=== PROBLEM TO SOLVE ===
For the word "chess", work out how many lines in the records below contain it and state that count alone.

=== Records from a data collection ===
---------------

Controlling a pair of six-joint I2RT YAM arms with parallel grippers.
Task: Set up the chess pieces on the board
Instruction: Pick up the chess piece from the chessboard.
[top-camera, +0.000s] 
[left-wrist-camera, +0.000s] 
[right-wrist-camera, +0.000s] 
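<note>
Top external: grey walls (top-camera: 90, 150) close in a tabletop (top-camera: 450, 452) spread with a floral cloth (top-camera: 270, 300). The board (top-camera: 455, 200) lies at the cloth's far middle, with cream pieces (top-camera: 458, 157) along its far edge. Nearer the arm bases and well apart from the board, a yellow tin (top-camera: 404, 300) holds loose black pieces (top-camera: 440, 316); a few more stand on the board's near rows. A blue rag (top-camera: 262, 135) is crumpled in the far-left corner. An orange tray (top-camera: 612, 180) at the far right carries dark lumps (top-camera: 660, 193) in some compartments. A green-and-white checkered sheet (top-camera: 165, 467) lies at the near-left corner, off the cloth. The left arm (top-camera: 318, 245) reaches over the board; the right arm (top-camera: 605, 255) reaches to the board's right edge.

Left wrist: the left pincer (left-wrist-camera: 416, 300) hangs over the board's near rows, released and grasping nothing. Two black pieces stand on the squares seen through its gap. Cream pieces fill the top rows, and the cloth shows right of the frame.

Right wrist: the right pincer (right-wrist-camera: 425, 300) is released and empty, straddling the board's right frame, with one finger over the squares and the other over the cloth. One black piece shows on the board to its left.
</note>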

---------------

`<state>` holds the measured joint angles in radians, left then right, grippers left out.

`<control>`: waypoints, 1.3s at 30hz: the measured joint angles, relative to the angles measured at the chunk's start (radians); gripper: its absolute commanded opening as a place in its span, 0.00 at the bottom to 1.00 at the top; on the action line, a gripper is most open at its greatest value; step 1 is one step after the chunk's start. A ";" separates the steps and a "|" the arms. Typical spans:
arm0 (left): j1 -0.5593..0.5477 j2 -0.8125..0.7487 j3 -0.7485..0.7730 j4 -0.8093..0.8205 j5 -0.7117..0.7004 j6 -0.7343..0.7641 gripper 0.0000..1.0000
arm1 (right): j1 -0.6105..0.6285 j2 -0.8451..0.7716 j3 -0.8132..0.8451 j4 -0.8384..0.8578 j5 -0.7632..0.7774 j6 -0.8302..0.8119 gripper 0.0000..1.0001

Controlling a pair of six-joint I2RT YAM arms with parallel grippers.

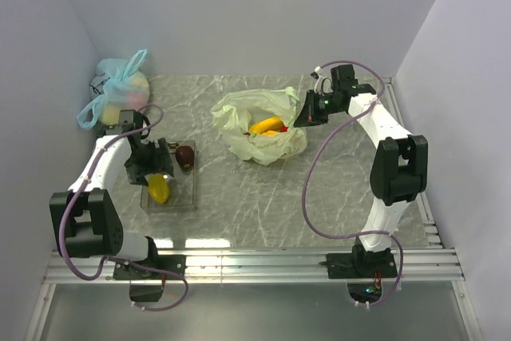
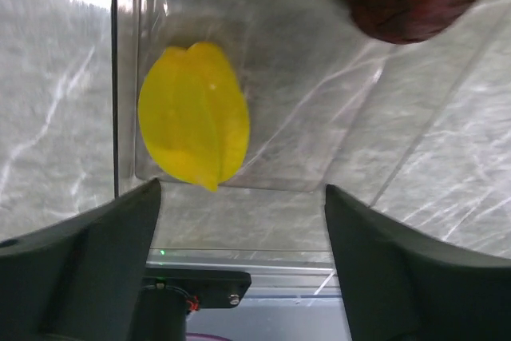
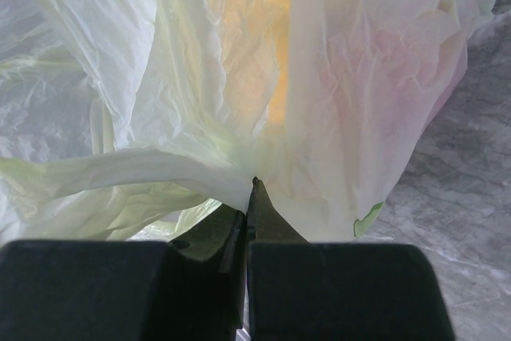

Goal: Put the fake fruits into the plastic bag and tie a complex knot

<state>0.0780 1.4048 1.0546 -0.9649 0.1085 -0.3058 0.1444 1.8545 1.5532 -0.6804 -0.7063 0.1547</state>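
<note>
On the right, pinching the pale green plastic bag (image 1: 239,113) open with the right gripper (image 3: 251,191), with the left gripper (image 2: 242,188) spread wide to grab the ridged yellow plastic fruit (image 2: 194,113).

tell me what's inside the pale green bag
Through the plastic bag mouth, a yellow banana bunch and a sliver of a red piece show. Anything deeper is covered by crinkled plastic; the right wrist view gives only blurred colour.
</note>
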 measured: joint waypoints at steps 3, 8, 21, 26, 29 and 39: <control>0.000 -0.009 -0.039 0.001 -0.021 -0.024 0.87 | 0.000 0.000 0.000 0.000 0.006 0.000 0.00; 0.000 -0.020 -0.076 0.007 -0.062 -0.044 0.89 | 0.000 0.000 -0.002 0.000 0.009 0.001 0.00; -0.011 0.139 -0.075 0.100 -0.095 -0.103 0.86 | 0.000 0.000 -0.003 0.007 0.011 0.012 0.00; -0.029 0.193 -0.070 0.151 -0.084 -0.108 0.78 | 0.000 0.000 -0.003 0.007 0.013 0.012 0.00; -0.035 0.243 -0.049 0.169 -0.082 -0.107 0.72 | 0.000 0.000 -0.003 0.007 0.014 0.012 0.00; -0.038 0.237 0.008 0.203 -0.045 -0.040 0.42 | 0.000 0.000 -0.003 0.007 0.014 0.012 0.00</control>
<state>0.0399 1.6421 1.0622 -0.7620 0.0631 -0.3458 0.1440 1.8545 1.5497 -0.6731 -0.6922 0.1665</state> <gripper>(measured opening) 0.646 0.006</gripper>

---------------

=== EXERCISE OUTPUT ===
2